We found that platform attempts to weed out hate speech and incitement to violence are occurring too late in the cycle when the targeted group has already been dehumanised in the reader’s mind by dehumanising materials.Users within an echo chamber are often responding to materials that seek to dehumanise an outgroup to the in-group audience. The materials, constituted mainly of links to stories on third party websites, did not trigger platforms’ consequences. Examples of these materials and user reactions are included in a paper that is under publication by AMAN. There are 5 actors we have been observing. One appears to have multiple related websites.
In August 2020, we reported 30 public pages to Facebook that were routinely sharing the material of three actors. Facebook’s investigation of these pages, including the process and criteria used was ambiguous. Only one page was removed. Previously, when we sought national media attention with evidence about the series of violations in pages and groups, Facebook has acted immediately.
At the same time, we reported several accounts to Twitter, to which no action has been taken, although Twitter has advised it is under ongoing consideration. There seems to be some early awareness about aggregate harm and how its current policies are not equipped to identify it.

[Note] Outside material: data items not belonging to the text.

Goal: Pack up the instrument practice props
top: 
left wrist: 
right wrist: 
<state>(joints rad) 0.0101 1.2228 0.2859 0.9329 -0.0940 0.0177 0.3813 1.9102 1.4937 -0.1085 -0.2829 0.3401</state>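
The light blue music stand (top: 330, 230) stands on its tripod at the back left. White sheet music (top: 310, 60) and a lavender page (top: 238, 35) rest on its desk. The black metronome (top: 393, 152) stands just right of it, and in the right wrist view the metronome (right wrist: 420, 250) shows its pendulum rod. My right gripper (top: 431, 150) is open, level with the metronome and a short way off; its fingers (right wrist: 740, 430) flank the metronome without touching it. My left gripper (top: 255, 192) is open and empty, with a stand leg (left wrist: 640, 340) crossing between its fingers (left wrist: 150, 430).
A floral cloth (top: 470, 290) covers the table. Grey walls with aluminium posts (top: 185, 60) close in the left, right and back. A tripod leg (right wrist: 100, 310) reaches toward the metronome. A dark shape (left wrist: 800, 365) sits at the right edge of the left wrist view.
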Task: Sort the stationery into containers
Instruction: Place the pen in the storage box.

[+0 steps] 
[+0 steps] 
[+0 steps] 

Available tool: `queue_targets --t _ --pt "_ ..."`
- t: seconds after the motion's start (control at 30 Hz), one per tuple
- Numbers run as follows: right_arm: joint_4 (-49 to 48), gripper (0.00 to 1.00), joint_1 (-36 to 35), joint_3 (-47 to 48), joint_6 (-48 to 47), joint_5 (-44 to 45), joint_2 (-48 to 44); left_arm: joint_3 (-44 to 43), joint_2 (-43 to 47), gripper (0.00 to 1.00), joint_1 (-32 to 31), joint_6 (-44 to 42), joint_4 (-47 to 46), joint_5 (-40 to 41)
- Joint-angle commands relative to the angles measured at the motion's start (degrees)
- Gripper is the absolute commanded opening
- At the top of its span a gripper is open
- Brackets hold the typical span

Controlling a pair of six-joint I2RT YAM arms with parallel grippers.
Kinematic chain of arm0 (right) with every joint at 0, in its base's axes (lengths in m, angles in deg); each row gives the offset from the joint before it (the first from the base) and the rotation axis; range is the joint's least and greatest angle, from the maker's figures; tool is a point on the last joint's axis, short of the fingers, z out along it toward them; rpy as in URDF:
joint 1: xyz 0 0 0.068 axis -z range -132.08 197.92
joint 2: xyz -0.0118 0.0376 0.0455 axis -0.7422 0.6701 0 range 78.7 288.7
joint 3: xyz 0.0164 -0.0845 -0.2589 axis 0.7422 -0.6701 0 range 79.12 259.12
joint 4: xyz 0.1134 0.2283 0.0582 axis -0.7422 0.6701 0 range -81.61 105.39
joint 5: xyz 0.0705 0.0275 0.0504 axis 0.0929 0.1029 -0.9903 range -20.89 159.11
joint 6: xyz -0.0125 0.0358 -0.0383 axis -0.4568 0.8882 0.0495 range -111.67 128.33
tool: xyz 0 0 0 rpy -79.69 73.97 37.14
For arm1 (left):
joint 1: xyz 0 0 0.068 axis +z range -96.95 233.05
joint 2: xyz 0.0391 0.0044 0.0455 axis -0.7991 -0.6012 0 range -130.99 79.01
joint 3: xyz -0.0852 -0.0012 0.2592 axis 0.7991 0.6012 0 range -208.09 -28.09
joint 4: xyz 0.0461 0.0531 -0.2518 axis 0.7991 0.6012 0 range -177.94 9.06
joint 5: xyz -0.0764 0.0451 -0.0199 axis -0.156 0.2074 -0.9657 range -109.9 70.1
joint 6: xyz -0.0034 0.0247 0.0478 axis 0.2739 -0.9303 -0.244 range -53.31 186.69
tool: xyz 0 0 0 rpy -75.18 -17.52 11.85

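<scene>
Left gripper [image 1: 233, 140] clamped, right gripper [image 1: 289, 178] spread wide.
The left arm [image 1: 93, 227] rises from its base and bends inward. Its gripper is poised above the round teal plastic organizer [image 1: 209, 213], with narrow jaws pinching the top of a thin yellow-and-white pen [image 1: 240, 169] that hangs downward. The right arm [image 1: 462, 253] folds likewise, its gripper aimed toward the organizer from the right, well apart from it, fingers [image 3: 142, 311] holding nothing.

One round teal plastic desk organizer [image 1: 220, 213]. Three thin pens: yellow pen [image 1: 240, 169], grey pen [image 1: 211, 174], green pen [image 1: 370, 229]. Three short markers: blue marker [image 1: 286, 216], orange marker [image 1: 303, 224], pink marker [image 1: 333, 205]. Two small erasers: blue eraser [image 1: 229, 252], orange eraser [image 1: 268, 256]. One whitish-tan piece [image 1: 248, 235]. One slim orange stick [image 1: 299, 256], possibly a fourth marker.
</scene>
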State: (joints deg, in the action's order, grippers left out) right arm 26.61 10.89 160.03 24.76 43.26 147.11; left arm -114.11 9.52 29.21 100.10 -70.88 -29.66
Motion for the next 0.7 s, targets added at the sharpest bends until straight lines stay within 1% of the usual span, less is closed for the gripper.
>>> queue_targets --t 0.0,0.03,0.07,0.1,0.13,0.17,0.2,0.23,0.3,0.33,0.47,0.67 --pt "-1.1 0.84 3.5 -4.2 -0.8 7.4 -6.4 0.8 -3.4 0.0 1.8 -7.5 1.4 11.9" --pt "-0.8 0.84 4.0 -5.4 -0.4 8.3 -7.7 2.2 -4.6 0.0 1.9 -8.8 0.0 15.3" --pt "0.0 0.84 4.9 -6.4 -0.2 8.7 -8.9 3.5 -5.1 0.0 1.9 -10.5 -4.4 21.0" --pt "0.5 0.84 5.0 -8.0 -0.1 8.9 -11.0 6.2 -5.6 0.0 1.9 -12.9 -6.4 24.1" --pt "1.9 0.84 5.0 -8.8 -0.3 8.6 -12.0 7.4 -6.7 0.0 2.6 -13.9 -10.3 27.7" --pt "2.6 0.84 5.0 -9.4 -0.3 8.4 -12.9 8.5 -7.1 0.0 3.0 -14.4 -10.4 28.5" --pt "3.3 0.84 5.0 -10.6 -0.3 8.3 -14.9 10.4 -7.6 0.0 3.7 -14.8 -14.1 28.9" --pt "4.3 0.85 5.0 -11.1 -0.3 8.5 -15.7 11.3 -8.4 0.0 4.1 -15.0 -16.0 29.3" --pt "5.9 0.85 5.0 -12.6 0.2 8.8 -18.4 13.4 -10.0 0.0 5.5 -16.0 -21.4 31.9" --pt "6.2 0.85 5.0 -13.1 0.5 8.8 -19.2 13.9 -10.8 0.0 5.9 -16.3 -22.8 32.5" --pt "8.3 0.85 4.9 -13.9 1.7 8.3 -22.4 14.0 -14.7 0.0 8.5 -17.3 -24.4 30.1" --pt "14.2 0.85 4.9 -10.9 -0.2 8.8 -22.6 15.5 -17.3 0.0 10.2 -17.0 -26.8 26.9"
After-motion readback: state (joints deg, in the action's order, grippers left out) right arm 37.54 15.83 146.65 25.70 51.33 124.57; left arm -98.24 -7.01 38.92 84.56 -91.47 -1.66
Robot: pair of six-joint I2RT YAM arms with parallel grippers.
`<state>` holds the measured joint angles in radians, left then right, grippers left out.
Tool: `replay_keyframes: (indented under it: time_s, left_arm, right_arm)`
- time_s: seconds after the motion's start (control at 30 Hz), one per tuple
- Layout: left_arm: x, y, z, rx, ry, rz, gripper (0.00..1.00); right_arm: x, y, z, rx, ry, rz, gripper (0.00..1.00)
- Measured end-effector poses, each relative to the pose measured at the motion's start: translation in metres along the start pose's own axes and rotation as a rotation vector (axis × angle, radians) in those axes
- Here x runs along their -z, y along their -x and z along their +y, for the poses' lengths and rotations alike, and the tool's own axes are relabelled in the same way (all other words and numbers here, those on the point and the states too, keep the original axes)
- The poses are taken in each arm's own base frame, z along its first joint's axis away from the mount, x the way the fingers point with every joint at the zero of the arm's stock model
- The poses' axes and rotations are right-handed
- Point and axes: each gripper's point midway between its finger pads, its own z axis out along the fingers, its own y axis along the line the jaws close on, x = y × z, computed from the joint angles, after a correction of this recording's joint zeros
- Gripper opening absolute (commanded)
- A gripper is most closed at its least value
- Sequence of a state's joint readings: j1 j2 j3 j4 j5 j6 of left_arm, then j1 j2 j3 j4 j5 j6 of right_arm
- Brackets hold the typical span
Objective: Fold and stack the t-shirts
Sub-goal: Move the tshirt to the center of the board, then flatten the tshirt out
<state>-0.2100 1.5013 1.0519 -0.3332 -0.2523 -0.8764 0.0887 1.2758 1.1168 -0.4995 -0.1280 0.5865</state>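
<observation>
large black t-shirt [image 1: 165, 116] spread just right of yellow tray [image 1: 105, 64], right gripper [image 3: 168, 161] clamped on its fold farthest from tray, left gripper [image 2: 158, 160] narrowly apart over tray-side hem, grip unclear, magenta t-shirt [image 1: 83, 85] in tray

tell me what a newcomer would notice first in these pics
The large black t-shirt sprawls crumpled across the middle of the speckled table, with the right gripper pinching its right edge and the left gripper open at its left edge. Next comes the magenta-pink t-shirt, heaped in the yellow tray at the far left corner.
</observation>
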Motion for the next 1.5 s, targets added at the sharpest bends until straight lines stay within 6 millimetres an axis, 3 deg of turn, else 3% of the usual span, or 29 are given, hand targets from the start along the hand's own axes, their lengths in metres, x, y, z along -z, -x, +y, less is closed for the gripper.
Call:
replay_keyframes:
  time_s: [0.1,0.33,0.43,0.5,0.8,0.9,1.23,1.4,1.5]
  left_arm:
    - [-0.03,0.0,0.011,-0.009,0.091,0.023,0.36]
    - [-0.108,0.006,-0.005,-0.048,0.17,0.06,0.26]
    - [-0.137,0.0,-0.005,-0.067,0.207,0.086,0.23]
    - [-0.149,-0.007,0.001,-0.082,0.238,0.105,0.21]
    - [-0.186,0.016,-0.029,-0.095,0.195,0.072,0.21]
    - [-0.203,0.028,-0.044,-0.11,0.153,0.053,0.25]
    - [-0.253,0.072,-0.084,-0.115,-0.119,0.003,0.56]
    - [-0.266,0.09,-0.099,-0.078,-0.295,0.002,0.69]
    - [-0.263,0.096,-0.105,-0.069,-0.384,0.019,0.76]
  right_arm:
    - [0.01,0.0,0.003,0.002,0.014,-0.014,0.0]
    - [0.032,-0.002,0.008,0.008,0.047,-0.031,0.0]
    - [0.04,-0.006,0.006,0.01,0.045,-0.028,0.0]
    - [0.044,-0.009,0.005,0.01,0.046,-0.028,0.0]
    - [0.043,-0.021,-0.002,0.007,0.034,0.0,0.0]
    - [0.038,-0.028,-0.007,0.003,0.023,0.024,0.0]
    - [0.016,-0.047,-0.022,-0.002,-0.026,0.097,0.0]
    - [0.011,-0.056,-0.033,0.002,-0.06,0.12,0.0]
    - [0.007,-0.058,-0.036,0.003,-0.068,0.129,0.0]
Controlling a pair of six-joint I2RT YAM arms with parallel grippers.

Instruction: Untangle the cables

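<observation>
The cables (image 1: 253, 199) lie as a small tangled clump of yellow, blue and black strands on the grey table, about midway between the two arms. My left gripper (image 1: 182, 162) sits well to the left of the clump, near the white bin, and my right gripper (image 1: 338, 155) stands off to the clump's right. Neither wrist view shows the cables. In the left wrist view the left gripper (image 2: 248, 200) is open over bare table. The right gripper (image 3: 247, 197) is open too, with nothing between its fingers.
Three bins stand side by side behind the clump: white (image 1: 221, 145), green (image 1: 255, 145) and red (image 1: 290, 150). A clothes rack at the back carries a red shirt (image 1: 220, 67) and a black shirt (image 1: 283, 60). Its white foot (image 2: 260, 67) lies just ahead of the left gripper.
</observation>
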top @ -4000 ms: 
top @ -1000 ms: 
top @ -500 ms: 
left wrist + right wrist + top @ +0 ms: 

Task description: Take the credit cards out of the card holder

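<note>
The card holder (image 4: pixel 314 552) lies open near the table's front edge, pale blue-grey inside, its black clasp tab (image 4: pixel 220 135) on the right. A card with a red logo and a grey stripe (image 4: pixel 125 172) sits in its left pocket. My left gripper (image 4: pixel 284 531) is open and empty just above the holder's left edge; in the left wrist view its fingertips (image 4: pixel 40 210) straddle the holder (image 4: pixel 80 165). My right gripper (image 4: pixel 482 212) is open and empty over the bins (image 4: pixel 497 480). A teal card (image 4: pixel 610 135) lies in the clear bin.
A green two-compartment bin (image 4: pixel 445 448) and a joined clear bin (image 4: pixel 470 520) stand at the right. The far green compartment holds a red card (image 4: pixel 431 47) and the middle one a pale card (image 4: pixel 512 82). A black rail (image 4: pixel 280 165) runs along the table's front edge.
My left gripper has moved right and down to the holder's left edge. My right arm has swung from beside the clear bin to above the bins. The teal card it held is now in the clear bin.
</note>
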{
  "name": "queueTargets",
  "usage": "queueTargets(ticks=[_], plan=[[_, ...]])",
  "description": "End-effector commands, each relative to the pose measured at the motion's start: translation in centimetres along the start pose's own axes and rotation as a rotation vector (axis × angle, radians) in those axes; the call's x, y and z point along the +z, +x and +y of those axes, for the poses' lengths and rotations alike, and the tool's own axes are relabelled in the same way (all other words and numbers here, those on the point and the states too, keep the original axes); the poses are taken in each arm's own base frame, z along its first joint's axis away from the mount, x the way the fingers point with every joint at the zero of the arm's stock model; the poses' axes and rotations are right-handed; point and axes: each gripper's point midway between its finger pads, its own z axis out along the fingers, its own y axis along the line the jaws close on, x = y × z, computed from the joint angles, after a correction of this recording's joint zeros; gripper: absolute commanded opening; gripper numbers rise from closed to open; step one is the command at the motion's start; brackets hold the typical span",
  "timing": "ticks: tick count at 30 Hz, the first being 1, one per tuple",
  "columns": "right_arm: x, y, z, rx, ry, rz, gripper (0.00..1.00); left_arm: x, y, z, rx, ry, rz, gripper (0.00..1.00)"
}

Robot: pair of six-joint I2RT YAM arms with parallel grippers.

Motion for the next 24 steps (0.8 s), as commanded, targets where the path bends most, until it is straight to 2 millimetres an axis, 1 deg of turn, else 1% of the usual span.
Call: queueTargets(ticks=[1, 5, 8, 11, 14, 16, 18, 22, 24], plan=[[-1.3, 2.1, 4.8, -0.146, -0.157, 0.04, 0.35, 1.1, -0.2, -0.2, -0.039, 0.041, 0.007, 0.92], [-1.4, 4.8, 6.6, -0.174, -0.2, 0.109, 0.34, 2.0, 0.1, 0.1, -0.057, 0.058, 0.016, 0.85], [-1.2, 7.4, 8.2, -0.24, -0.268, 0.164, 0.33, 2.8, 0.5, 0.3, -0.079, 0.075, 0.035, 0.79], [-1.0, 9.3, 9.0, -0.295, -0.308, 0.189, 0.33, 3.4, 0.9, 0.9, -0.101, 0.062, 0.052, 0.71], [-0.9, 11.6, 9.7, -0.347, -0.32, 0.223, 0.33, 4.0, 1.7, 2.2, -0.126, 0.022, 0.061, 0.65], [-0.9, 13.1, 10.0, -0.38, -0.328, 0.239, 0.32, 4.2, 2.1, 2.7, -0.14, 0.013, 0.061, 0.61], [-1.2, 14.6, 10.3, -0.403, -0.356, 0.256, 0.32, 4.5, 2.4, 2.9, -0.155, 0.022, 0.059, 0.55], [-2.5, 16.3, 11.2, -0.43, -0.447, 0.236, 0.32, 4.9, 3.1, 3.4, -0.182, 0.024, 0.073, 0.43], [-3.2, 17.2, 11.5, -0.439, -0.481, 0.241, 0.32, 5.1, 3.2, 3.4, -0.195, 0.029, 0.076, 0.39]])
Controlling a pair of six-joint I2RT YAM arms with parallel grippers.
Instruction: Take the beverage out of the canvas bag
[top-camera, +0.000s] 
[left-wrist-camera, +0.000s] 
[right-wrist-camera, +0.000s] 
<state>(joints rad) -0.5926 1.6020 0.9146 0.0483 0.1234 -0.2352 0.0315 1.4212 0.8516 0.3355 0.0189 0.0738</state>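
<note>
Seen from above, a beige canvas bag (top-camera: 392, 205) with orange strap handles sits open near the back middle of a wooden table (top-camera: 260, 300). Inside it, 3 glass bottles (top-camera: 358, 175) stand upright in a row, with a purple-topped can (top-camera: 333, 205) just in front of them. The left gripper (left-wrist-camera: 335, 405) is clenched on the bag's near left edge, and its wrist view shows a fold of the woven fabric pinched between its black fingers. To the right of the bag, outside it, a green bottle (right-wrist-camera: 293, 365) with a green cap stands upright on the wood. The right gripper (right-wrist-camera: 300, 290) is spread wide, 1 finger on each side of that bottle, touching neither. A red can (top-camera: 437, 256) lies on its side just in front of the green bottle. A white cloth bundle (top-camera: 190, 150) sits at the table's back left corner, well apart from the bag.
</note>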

It appears the only way we can currently get Facebook and Twitter to act is to document extensive evidence of violations within the comment threads on every new or existing account, page or group, to make an argument that the account or page admin is failing to moderate. This is beyond our resources and psychologically harmful to the community to continually peruse this material.
AMAN continues to engage with Facebook and Twitter on their policies and values the working relationships we have with their staff. Still, we believe the core of the resistance from platforms is an understanding that contextualised analysis of pages and groups takes human expertise, which costs money that they are not incentivised to spend.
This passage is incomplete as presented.